Wizard Of Wor appears to be a browser-based remake of a C64 conversion of an ancient arcade game! Which is a bit weird. It’s a fantastic old-school title, though, where you roam claustrophobic mazes and blast monsters before they tear your face off. Best of all, there’s a simultaneous two-player mode.

38) WONDERPUTT

38) WONDERPUTT

You’ve probably had your fill of mini-golf games on your PC and handhelds, but give Wonderputt a go anyway, because it’s like someone took the genre, got Escher and Gilliam to bang heads about how to design a course, and filtered the end result through the talents of a first-rate digital artist.

39) WORLD'S BIGGEST PAC MAN

39) WORLD’S BIGGEST PAC MAN

Built to promote the original Pac-Man’s 30th anniversary (they grow up so fast!), World’s Biggest Pac-Man makes two major changes to the original title. First, the two wraparound tunnels are replaced by four doorways, one at each screen edge, enabling you to escape to another maze.
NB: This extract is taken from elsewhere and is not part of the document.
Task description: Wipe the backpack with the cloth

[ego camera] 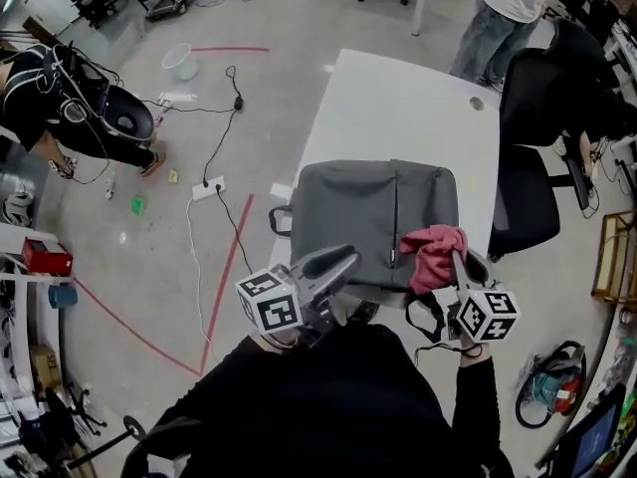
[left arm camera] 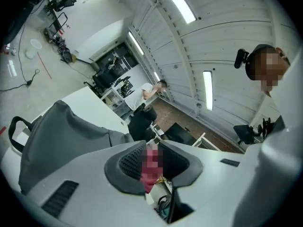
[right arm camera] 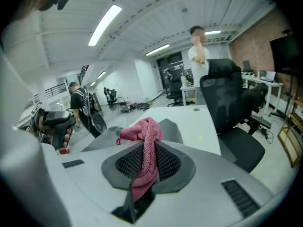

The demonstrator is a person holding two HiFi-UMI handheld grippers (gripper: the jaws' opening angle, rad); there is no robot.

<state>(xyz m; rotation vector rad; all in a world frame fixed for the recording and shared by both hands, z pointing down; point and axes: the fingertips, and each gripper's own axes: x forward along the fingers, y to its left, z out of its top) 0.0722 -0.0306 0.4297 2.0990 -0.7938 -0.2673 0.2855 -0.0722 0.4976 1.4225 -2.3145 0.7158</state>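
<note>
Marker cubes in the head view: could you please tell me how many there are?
2. One cube is on the left tool by the backpack; the other is on the right tool, holding the pink cloth. None looks hidden.

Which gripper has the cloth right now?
The right gripper: its jaws are clamped on the pink cloth, which bunches up above them. The left gripper holds nothing; its jaws stand slightly apart with nothing between them.

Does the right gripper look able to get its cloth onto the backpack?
Probably yes: the right gripper, shut on the pink cloth, hangs at the near edge of the backpack, nothing between.
</note>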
Secondly, the creators enabled anyone to submit mazes. Within a week, there were over 10,000.

40) WORM FOOD

40) WORM FOOD

In the film Tremors, Kevin Bacon and Fred Ward repel an attack of giant subterranean slug-beasts that rear up out of the earth and devour a selection of citizens from a small American town. In Worm Food, Tremors goes interactive. And you get to be the slug.